Vectors have two dimensions, but one of those dimensions must be unitary. Vector instances can be constructed in a more straightforward manner by leaving the dimensions array out. The default is to create a row vector:
Dim elements As Double() = New Double(9) {}
Dim x As New Vector(elements)
double[] elements = new double[10];
Vector x = new Vector(elements);
If one desires an equivalent column vector, this can be done in two ways. The following snippet demonstrates the two approaches:
'This approach creates a row Vector and then transposes it to a column vector.
Dim elements As Double() = New Double(9) {}
Dim x As New Vector(elements)
x.Transpose()
'Similar to the above approach, but
'with the Compute.Transpose method.
Dim elements As Double() = New Double(9) {}
Dim x As New Vector(elements)
x = Compute.Transpose(x)
//This approach creates a row Vector and then transposes it to a column vector.
double[] elements = new double[10];
Vector x = new Vector(elements);
x.Transpose();
//Similar to the above approach, but
//with the Compute.Transpose method.
double[] elements = new double[10];
Vector x = new Vector(elements);
x = Compute.Transpose(x);
These are not two different ways of specifying the same operation. In the instance method, the dimensions integer array is changed on the instance itself. In the second case, the data is copied into a new vector and then the data is transposed. It is worth noting that the instance methods will still return the modified vector. This allows mathematical operations to be chained. For this reason, instance method calls can be assigned to new variables.

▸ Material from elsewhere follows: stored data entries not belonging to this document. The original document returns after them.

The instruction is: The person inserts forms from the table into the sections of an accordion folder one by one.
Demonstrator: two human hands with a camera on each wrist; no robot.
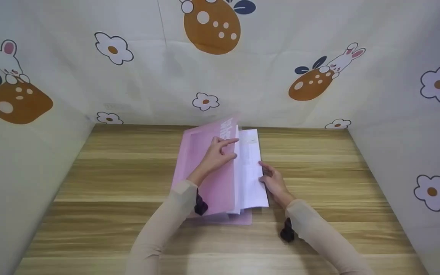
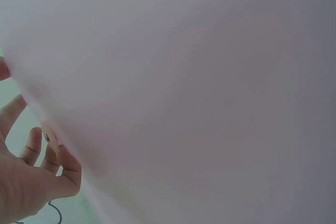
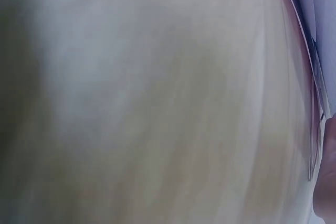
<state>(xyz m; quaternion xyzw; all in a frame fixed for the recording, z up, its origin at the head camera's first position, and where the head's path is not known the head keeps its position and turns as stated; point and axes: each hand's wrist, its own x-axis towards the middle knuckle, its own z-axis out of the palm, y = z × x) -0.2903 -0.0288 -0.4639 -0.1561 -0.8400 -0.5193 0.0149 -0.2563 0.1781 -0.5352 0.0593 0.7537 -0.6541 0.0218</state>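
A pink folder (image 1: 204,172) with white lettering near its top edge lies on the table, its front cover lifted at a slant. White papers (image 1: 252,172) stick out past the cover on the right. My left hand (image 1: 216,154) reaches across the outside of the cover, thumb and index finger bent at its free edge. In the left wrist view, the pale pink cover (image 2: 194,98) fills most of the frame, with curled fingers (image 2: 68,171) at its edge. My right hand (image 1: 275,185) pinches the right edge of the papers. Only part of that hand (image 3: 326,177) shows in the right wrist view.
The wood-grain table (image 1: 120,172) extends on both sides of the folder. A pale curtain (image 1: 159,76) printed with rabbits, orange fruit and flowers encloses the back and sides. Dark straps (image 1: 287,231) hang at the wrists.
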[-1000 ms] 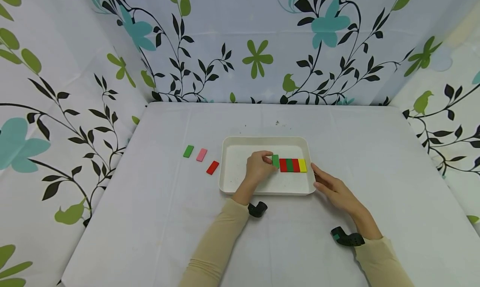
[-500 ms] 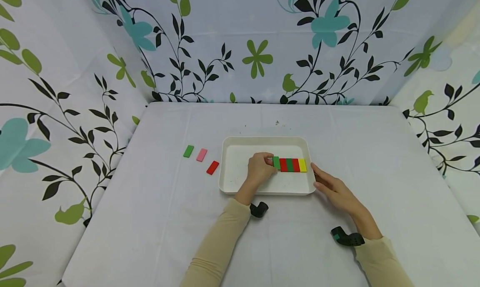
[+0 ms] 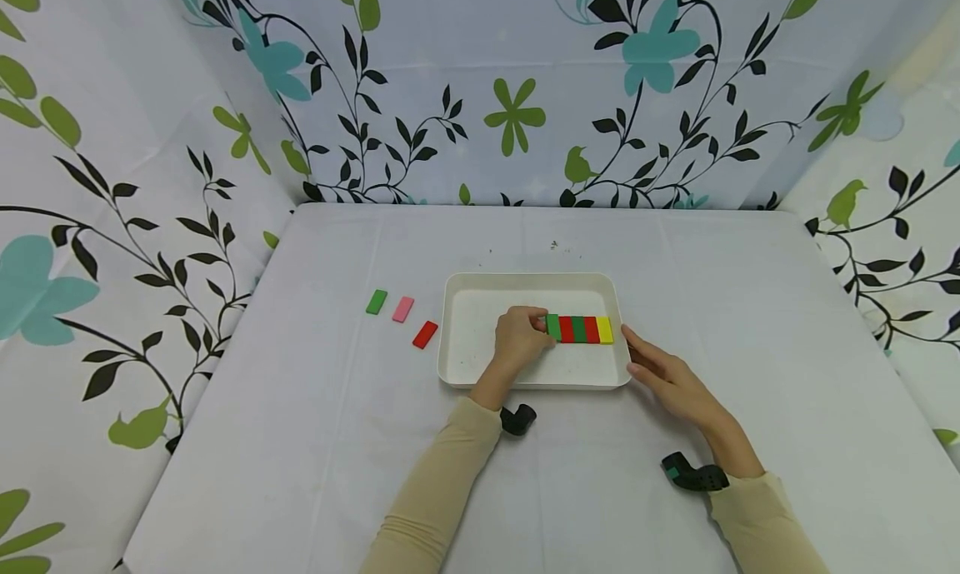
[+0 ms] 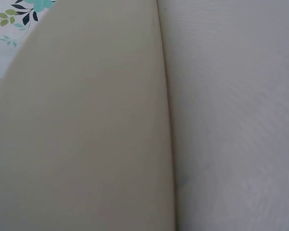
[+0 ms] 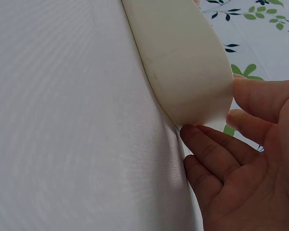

In the following code snippet, the variables will point to the same memory locations:
Dim elements As Double() = New Double(9) {}
Dim x1 As New Vector(elements)
Dim x2 As Vector = x1.Transpose()
double[] elements = new double[10];
Vector x1 = new Vector(elements);
Vector x2 = x1.Transpose();
In the above snippet, both x1 and x2 will be column Vectors. In fact, they will be the same vector.